ASSIGNMENT. Search the listing below for the word "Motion" and copy each line where it appears.

SOURCE DATA Block Start

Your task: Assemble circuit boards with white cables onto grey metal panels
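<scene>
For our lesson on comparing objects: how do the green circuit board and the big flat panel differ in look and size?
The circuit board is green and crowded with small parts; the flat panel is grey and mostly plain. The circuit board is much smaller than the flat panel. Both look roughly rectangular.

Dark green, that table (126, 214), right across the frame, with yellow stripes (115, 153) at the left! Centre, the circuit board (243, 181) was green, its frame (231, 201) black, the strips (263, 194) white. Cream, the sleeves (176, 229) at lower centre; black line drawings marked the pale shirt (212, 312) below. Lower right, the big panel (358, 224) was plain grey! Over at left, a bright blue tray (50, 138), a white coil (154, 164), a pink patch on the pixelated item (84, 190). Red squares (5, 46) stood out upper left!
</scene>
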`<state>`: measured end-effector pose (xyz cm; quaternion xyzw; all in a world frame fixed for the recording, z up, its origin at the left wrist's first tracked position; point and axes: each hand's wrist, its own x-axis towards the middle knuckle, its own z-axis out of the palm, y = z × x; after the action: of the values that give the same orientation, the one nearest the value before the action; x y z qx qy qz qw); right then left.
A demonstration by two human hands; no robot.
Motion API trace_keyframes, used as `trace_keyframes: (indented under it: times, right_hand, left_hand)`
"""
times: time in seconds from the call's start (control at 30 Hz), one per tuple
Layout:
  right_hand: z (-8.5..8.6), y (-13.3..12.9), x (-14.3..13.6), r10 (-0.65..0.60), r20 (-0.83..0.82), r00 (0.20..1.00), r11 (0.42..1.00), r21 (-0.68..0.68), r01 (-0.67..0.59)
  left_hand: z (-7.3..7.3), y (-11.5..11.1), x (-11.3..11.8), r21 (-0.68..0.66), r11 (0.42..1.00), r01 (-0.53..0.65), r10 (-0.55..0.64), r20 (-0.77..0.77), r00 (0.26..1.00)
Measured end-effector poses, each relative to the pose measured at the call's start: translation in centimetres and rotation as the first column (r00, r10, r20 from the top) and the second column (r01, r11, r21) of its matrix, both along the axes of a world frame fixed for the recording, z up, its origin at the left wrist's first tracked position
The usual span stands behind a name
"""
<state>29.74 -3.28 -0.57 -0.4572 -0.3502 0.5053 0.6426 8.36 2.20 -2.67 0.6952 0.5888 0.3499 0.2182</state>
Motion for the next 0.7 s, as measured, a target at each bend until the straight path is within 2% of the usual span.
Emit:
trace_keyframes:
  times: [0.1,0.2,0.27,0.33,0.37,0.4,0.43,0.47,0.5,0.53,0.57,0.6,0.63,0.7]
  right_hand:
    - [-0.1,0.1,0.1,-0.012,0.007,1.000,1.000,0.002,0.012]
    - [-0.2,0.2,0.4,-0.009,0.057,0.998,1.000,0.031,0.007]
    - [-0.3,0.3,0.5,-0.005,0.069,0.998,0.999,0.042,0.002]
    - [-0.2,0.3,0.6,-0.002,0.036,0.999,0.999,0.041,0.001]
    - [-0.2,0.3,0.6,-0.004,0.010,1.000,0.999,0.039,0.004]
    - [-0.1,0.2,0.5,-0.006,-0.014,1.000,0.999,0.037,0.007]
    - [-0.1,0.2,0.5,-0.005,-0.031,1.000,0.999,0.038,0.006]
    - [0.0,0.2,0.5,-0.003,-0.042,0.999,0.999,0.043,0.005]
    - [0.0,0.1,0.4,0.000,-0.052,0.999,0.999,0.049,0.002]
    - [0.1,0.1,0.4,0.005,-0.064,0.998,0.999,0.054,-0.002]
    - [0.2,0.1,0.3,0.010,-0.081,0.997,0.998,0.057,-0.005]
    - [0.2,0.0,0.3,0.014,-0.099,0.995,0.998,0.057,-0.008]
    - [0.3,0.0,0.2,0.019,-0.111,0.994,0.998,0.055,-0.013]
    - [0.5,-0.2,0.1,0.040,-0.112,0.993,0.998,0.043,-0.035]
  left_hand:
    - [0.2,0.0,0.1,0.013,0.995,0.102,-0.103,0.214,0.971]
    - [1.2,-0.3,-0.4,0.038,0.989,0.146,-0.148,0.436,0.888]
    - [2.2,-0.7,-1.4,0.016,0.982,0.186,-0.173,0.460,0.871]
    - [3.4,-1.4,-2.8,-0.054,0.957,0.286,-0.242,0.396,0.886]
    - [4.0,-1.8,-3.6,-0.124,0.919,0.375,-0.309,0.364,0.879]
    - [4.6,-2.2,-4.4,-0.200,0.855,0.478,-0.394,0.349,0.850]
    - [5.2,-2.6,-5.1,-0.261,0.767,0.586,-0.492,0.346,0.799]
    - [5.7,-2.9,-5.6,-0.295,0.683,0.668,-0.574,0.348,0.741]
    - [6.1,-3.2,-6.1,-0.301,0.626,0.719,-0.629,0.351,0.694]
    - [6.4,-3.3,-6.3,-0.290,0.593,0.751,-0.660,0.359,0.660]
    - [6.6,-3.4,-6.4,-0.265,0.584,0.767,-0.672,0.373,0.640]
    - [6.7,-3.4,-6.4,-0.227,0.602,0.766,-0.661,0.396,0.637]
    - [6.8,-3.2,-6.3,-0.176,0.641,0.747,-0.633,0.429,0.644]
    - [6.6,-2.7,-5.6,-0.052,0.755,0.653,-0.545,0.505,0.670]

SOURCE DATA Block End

TASK OUTPUT.
Motion API trace_keyframes, used as `trace_keyframes: (indented under it: times, right_hand, left_hand)`
Motion for the next 0.7 s, as measured, a target at each bend until the straight path is within 2% of the usual span.

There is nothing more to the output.